What You Need To Know
- Ghislaine Maxwell's sex trafficking trial began in New York City on Monday, with jurors selected to participate in the case and opening statements set for later in the day
- Federal prosecutors say Maxwell, 59, recruited and groomed financier Jeffrey Epstein's female victims to participate in a sex trafficking operation he allegedly ran
- Epstein killed himself in a Manhattan jail complex in 2019 while awaiting trial on sex trafficking charges; Authorities charged Maxwell in July of last year
- Maxwell has pleaded not guilty to all charges; If found guilty on all counts, she could face 70 years in prison
Prosecutors say there’s evidence Maxwell knew that the victims, including a 14-year-old, were below the age of consent and that she arranged travel for some between Epstein’s homes, including his estate in Palm Beach, Florida, his posh Manhattan townhouse and at other residences in Santa Fe, New Mexico, and London.

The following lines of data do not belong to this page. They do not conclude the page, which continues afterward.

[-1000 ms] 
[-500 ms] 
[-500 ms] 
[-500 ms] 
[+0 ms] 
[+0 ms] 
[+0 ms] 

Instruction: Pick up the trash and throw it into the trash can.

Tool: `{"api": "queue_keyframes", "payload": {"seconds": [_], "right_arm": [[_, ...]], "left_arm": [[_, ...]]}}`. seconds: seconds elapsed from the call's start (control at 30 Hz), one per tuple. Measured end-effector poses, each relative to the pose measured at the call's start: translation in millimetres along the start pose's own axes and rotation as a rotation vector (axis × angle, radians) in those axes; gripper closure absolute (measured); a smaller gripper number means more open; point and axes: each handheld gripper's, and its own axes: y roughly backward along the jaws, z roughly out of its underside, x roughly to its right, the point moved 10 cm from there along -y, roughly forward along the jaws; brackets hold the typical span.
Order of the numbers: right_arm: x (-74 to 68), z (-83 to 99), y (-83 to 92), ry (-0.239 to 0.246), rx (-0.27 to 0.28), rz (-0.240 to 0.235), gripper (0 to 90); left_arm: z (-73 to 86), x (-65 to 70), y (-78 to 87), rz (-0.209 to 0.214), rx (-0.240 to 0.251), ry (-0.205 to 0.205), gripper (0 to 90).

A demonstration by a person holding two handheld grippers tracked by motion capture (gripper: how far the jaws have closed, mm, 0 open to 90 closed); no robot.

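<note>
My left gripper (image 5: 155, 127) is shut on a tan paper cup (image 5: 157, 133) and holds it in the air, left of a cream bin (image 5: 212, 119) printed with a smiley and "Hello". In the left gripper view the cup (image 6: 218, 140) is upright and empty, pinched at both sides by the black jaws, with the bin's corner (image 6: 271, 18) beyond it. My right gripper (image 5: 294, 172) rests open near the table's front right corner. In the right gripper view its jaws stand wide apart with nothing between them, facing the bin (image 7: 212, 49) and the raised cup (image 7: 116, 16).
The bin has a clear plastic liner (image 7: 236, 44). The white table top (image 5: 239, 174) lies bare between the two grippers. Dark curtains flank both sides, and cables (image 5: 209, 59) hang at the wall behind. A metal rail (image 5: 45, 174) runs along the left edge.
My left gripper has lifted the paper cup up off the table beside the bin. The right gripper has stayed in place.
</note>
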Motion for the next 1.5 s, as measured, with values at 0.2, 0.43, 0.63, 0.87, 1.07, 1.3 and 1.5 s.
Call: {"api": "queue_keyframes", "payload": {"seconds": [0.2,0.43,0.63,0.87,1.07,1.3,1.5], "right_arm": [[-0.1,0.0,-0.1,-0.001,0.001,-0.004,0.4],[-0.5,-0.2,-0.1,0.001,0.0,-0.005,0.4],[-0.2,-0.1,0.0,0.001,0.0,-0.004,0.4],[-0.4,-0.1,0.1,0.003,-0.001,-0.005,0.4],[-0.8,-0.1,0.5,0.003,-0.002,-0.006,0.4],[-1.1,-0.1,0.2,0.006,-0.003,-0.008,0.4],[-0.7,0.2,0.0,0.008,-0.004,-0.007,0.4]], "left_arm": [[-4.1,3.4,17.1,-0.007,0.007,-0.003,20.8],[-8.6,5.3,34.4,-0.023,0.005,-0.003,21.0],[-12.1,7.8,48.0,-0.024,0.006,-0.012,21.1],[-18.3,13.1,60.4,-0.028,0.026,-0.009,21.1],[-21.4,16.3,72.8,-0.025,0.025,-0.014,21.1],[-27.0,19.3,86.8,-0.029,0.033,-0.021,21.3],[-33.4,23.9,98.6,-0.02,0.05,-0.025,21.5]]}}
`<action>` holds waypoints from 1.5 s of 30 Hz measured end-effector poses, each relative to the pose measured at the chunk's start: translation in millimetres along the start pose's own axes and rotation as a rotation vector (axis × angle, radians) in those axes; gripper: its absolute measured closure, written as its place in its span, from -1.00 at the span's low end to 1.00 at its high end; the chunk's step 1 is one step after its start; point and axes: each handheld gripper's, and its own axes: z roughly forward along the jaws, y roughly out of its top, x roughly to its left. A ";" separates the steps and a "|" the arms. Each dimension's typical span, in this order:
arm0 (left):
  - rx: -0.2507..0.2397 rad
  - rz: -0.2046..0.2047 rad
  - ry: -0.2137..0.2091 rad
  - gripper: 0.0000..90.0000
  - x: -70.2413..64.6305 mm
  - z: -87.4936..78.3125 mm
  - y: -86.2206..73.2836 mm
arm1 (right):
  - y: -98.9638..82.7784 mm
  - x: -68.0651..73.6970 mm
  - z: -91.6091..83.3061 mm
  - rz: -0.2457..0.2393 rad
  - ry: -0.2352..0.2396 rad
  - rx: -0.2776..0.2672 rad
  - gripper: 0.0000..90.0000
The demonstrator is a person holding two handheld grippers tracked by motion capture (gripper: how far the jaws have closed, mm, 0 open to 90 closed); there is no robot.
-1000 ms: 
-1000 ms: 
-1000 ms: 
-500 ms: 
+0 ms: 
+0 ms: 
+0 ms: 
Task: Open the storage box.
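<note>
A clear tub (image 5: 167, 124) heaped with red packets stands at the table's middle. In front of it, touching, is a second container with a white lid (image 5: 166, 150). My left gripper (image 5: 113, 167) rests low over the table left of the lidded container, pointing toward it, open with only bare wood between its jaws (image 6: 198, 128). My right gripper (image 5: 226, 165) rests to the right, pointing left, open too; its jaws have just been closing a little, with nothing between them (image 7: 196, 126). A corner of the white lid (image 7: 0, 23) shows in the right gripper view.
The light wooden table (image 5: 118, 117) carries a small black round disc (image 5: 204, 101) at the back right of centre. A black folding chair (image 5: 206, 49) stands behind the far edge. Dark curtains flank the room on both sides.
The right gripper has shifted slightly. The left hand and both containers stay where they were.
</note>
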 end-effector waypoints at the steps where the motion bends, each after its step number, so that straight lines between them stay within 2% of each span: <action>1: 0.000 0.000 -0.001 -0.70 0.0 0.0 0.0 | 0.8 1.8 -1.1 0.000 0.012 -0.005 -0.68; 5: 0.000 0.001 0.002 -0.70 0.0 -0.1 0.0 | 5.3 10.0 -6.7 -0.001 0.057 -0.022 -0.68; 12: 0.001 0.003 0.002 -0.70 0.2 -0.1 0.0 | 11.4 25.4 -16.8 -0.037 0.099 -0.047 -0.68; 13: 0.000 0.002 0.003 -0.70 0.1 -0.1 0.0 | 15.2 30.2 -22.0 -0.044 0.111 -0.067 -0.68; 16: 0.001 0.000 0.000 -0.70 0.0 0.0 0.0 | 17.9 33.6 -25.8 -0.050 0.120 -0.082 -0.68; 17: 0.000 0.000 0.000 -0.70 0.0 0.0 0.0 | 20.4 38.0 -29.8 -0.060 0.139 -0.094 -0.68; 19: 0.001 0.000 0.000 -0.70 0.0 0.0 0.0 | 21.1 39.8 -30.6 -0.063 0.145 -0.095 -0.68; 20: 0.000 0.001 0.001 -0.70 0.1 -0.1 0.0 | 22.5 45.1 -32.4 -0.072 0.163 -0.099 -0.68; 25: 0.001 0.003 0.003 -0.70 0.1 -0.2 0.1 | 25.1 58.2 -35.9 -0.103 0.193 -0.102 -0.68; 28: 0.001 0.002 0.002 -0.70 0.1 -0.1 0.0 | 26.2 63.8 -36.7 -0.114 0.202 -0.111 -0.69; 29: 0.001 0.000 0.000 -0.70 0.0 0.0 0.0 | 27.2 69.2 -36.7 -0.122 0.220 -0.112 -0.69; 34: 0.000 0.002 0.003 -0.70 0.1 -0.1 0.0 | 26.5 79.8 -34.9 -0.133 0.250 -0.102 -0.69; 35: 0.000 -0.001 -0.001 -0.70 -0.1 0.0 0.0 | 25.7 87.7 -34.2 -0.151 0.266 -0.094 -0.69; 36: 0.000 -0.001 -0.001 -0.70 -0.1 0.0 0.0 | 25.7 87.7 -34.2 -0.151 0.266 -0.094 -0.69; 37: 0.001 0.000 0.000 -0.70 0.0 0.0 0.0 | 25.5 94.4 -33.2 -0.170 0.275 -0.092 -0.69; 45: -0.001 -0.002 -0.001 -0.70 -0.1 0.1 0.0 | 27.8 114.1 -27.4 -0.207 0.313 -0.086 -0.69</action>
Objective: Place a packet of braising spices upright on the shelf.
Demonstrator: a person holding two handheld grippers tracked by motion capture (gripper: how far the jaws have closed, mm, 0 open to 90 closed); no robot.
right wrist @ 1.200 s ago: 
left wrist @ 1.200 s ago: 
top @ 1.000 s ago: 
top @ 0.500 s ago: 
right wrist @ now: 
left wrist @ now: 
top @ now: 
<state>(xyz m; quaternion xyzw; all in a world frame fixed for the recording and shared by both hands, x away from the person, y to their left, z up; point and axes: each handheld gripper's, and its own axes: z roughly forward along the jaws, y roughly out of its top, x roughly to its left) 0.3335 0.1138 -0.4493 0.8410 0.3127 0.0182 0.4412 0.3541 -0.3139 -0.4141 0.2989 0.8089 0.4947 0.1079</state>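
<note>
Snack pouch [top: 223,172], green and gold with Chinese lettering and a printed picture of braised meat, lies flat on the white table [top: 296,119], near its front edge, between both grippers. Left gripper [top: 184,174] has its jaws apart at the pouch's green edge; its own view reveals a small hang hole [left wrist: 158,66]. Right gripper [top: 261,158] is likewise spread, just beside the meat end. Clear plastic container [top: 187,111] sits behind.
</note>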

Authorities charged Maxwell in July 2020, arresting her after tracking her to a $1 million New Hampshire estate where she had been holed up during the coronavirus pandemic.
Maxwell, however is "the exact opposite of the kind of women that Jeffrey typically liked, in that she didn’t need to be molded by him at all," said journalist Vicky Ward, the host of "Chasing Ghislaine," a new documentary streaming on streaming on Discovery+.
"She was far more worldly — she had a much more extensive Rolodex than he did,” Ward said.
Ward — who first profiled Jeffrey Epstein for Vanity Fair in 2002 — described Maxwell as an enigma.
“She was, in many ways, a gateway to this very shadowy world of men that Jeffrey Epstein managed to be so powerful in,” Ward said. "The idea of a privileged, educated woman doing this to... female children is just sort of unspeakably horrifying."
Epstein killed himself in a Manhattan jail complex in 2019 while awaiting trial on sex trafficking charges, one month after his arrest.
“I think it’s really interesting to note how many important, powerful names of men have emerged since his death as being associated with him,” Ward said.
“One of the defense arguments that they tried to make right, that the judge ultimately disallowed, was that the prosecution is going after Maxwell because they couldn’t go after Epstein," said Dmitriy Shakhnevich, an attorney and assistant adjunct professor at John Jay College of Criminal Justice. "So, that’s going to be a big part of this case."
Ward said the big question is whether or not the defense will put Maxwell on the stand.
“She is an incredibly compelling performer," Ward said. "I know this because I ran into her over the years at various New York events. She is extraordinarily persuasive."
Maxwell could face 70 years in prison if she is found guilty on all counts.
The Associated Press contributed to this report.